Gerson Gomes
O Brasil atingiu, nesse início de janeiro, a marca de 200.000 mortos pela pandemia do COVID 19, resultado do descaso e incompetência com que a crise sanitária vem sendo tratada pelas autoridades responsáveis por sua gestão. A ausência de uma estratégia clara e de um plano de ação bem articulado de âmbito nacional se reflete em alguns indicadores agregados mostrados no quadro abaixo, que colocam o País em posição de inferioridade em comparação com as taxas médias de disseminação da pandemia e de óbitos prevalecentes à escala mundial:
Indicador Mundo Brasil RelaçãoBrasil/Mundo
População 7,8 bilhões 212 milhões 2,72%
Nº infectados 87,9 milhões 8,0 milhões 9,1%
Nº óbitos 1,895 milhões 200 mil 10,55%
Taxa infecção 1,13% 3,88% 3,43
Taxa de óbitos 2,15% 2,50% 1,16
A taxa de infecção é função de diversos fatores, entre os quais dois são particularmente relevantes na ausência de um processo massivo de vacinação e/ou de medicamentos eficazes de tratamento da população infectada: o distanciamento social e o uso de máscaras, procedimentos que tem sido desestimulados pelo alta direção do País. Já a taxa de óbitos está associada à disponibilidade e eficiência de serviços de saúde, inclusive de unidades tratamento intensivo para o cuidado dos pacientes em situação de vulnerabilidade e com maior de risco. O aumento da taxa de transmissão eleva a pressão sobre a estrutura hospitalar disponível, podendo provocar a desorganização e falência do sistema de saúde.

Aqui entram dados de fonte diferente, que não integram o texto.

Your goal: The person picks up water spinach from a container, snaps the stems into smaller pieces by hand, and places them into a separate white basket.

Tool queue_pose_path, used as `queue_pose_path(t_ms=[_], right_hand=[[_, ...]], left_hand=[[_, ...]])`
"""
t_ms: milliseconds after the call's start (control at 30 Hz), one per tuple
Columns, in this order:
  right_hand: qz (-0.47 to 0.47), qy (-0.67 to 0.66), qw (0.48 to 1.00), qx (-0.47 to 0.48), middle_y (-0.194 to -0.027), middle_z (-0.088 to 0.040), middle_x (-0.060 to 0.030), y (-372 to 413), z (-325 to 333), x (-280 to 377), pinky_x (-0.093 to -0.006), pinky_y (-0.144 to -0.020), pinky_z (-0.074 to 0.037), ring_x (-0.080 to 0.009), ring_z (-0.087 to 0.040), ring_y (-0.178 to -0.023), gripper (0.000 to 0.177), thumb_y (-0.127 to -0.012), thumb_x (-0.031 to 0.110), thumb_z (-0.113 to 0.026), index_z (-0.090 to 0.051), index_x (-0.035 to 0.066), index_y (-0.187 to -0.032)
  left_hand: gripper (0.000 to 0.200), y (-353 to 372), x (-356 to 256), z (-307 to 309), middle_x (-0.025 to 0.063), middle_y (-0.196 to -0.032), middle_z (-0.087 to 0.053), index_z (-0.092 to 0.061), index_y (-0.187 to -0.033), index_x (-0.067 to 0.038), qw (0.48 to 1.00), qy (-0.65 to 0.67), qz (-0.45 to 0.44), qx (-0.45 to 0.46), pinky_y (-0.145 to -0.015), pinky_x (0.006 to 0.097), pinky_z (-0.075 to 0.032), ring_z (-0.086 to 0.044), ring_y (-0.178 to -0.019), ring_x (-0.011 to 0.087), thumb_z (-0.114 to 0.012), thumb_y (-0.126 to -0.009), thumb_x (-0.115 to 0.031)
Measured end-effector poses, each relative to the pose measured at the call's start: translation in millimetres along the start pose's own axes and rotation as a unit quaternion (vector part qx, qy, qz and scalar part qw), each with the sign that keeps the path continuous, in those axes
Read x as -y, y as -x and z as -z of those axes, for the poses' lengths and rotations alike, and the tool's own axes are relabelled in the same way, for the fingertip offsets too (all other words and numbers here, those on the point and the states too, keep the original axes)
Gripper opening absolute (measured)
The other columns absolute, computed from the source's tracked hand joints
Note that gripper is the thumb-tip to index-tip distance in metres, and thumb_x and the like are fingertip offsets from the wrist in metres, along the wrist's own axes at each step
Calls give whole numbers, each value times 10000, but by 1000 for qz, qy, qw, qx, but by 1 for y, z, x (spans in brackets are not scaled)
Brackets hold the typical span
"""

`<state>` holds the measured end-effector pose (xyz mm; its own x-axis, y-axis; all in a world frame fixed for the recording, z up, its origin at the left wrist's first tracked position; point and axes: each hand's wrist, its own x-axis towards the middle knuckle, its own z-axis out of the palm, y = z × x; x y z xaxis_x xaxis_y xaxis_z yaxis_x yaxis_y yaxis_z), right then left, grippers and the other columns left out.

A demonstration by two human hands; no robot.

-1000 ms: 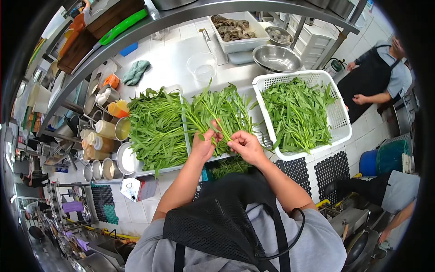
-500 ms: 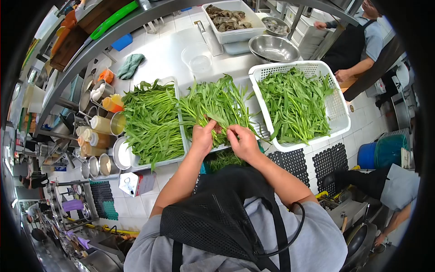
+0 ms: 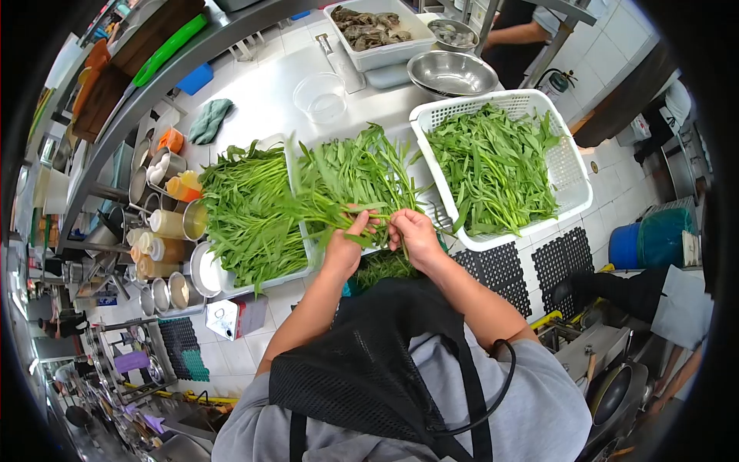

Os dados apresentados podem não ser precisos devido às baixas taxas de transmissão do vírus em diversos países asiáticos e na maior parte da África, mas são expressivos. O Brasil tem 2,72% da população mundial mas registra 9,1% do total de infectados e 10,55% do número total de óbitos. Note-se que esses indicadores só não são piores devido à existência do SUS, um sistema de saúde pública de abrangência nacional, e a provável subnotificação dos óbitos causados pela pandemia, cuja magnitude, segundo os especialistas, é da ordem de 25%.
Notícias recentes indicam que o País parece, afinal, ter adotado algumas medidas, ainda tímidas e insuficientes, para iniciar o processo de vacinação da população. Isso vai de encontro à estratégia defendida pelo governo federal, que nega a necessidade da vacinação em massa da população e aposta na tese da chamada “imunidade de rebanho”, estimulando o rechaço das vacinas por uma parte não negligenciável da população, em uma espécie de re-edição da revolta da vacina[1].
Segundo os especialistas, a “imunidade de rebanho” se atinge quando algo em torno a 70% da população já desenvolveu, via infecção, os anticorpos ao vírus. Em um país continental como o Brasil, com uma população de 212 milhões de habitantes, uma estratégia desse tipo produziria “danos colaterais” inaceitáveis. Ela significa que seria necessário que 148.400.000 pessoas contraíssem o vírus. Supondo que a taxa de letalidade se mantenha constante (2,5% dos infectados) isso se traduziria em 3.710.000 óbitos, um número absurdo mesmo para o mais desumano e insano dos negacionistas. Ou não?
Essa estimativa é evidente simplificadora e imprecisa. Um cálculo mais elaborado implicaria incorporar à projeção uma série de outros fatores, inclusive de natureza econômica e social, e coeficientes de correção e ajuste da evolução demográfica e das taxas de infecção e de letalidade ao longo tempo. Mas o exercício é válido como advertência. Ainda que o número de óbitos possa ser menor, ele é, em qualquer hipótese, assustador.
Somente dando crédito à ciência e com um comprometimento efetivo das autoridades responsáveis pelos destinos do País com a preservação da vida e da saúde da população poderemos evitar a tragédia que esses números sugerem. Frente à crise sanitária e seus possíveis desdobramentos, só há uma prioridade: a vacinação, no menor prazo possível, da maior parte da população brasileira. Isso não elimina o vírus, mas permite o seu controle. E salva milhões de vidas.
[1] Episódio ocorrido no final de 1904 em resposta à obrigatoriedade da vacina contra a varíola. Como menciona o site da FIOCRUZ, as camadas populares, apesar do elevado número de infectados, “rejeitavam a vacina, que consistia no líquido de pústulas de vacas doentes. Afinal, era esquisita a ideia de ser inoculado com esse líquido. E ainda corria o boato de que quem se vacinava ficava com feições bovinas.”